> TASK BRIEF:
Restate each line below word for word, skipping every picture.
%%
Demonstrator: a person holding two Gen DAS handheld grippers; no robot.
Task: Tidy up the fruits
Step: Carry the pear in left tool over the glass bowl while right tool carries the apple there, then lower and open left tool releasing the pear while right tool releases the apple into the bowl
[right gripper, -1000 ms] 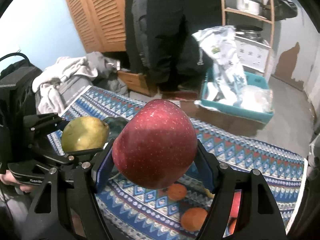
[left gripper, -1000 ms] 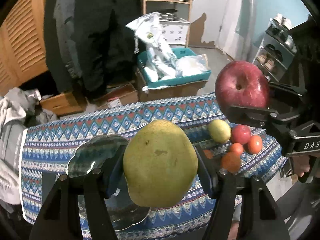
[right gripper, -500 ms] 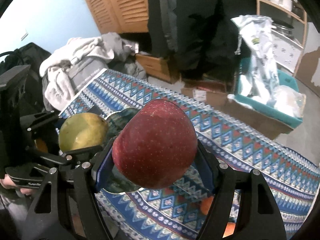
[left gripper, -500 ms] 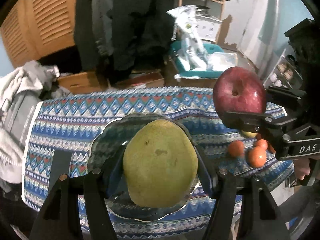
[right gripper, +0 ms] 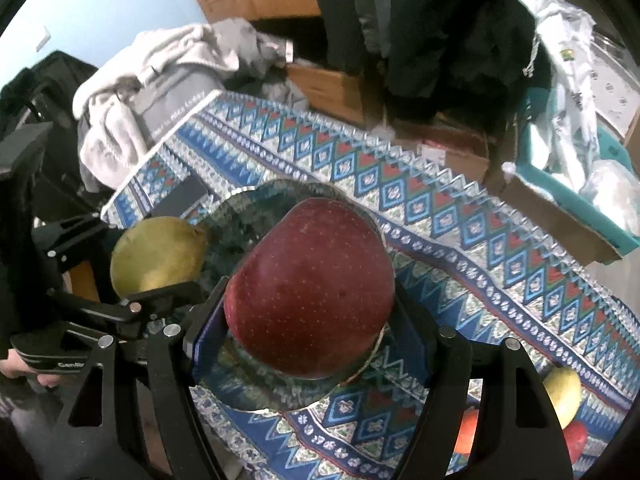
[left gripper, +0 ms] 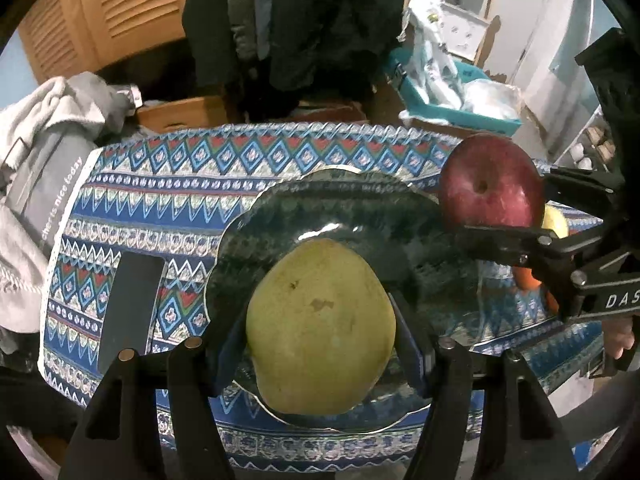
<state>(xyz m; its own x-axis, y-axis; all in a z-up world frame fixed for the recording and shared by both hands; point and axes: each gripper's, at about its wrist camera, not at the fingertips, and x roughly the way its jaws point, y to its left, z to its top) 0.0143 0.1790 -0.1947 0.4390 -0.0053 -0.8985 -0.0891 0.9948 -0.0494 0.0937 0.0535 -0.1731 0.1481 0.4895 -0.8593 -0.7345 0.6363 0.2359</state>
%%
> EXERCISE OUTPUT:
Demonstrator: a person holding two Gen DAS handheld grippers; no robot.
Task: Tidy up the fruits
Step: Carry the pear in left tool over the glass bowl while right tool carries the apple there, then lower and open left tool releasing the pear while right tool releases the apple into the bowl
[right gripper, -1000 ms] 
[left gripper, -1000 ms] 
[right gripper, -500 ms] 
[left gripper, -500 ms] 
[right gripper, +0 ms] 
[left gripper, +0 ms] 
<state>(xyz m; its own x-axis, y-axis; all in a z-up world frame fixed for the recording and shared by both hands; point and axes: each gripper's, at about its wrist camera, not at the fingertips, and x roughly the way its jaws point, y to its left, z to its top) 0.0143 0.1790 -0.1947 0.4390 -0.0053 -0.8985 -0.0891 0.9948 -0.0494 0.0937 0.0535 -0.1731 0.1481 0.4895 -0.8593 -0.7345 0.6363 0.2359</state>

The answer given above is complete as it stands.